Şimdi kendini dindar olarak da gören muhafazakârlara sormalıyız, makamı, payesi, sıfatı ne olursa olsun “bir kulu” tabulaştırmak, onu dokunulmaz, tartışılmaz kılmak, onu diğer “kullardan” ayırmak,“zaafsız” addetmek, dine, dinin dürüstlüğüne, eşitliğine uyar mı?
Kanuni dizisinde “eşcinsel sahneler” olmasına kızan muhafazakârlar, önce “makbul” sonra“maktul” olan İbrahim Paşa’yla daha ilk gençliklerinden başlayan ilişkilerinin ne tür bir ilişki olduğunu sanıyorlar?
Bir haremi olan birinin kadınlara düşkün olmadığına inanmak mümkün mü?
Kanuni’nin kaç kadından kaç çocuğu olduğunu biliyor musunuz?
Böyle ilişkileri bugün biri yaşasa bunu hoşgörecek misiniz yoksa Osmanlı padişahlarının her yaptığını kutsal mı kabul ediyorsunuz?
Kanuni Sultan Süleyman’ın “en yiğit, en akıllı, en cesur” oğlu olarak görülen Mustafa’yı padişah otağının girişinde boğdurması ve oğlunun öldürülmesini bir perde arkasından izlemesi size bu padişah hakkında ne söylüyor?

“Şanlı” padişahın döneminde “ekonomik” durumun, Duraklama Dönemi’ndeki ekonomik durumdan daha kötü olmasını büyük bir başarı olarak mı değerlendiriyorsunuz?
Osmanlı halkını daha zengin yaşatan padişahları mı yoksa daha fazla “toprak fetheden” padişahları mı daha değerli buluyorsunuz?
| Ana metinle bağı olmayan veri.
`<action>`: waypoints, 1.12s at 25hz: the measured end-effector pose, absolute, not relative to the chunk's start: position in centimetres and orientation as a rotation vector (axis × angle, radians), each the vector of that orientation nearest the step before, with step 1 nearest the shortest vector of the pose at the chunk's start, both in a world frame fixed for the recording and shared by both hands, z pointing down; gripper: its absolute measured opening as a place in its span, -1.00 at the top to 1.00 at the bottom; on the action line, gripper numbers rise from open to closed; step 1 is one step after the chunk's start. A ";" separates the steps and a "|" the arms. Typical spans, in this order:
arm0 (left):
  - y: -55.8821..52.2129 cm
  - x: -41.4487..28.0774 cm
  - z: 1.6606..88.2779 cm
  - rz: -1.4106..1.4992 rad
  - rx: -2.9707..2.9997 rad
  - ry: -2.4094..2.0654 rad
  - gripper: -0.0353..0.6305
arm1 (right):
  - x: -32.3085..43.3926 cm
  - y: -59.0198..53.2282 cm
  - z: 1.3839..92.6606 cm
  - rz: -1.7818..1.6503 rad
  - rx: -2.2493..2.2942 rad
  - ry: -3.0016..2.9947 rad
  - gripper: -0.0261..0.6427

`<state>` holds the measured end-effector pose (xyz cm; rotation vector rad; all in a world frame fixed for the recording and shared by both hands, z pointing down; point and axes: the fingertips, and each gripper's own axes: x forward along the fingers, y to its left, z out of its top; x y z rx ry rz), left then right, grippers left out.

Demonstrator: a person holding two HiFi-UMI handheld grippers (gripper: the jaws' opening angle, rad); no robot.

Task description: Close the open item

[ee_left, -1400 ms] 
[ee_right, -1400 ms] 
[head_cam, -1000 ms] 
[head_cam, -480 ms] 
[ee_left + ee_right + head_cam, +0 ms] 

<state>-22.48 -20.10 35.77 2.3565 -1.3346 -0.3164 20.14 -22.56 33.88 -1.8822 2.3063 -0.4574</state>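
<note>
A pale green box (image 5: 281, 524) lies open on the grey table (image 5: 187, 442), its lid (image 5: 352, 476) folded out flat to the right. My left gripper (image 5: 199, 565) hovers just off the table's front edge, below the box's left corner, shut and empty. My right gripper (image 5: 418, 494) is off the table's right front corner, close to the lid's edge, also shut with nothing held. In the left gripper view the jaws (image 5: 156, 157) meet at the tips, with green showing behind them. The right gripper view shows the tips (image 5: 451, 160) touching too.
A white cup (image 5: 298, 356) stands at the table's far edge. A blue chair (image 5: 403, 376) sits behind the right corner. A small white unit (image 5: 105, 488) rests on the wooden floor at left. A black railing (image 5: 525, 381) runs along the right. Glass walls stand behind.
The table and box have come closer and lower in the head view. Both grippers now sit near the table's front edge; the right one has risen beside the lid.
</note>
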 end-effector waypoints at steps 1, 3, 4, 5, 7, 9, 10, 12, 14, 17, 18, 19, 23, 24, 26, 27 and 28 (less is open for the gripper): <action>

Hangi padişahın saltanatında Osmanlı halkının daha iyi yaşadığını hiç merak ettiniz mi?
Muhafazakârlar, “milliyetçiliğe” saptıkları noktada “dürüstlükten ve içtenlikten” uzaklaşıyorlar bence.
O noktada da dindarlarla aralarındaki fark büyüyor.
Kavmiyetçilik, dindarlığın dürüstlüğünü zedeliyor.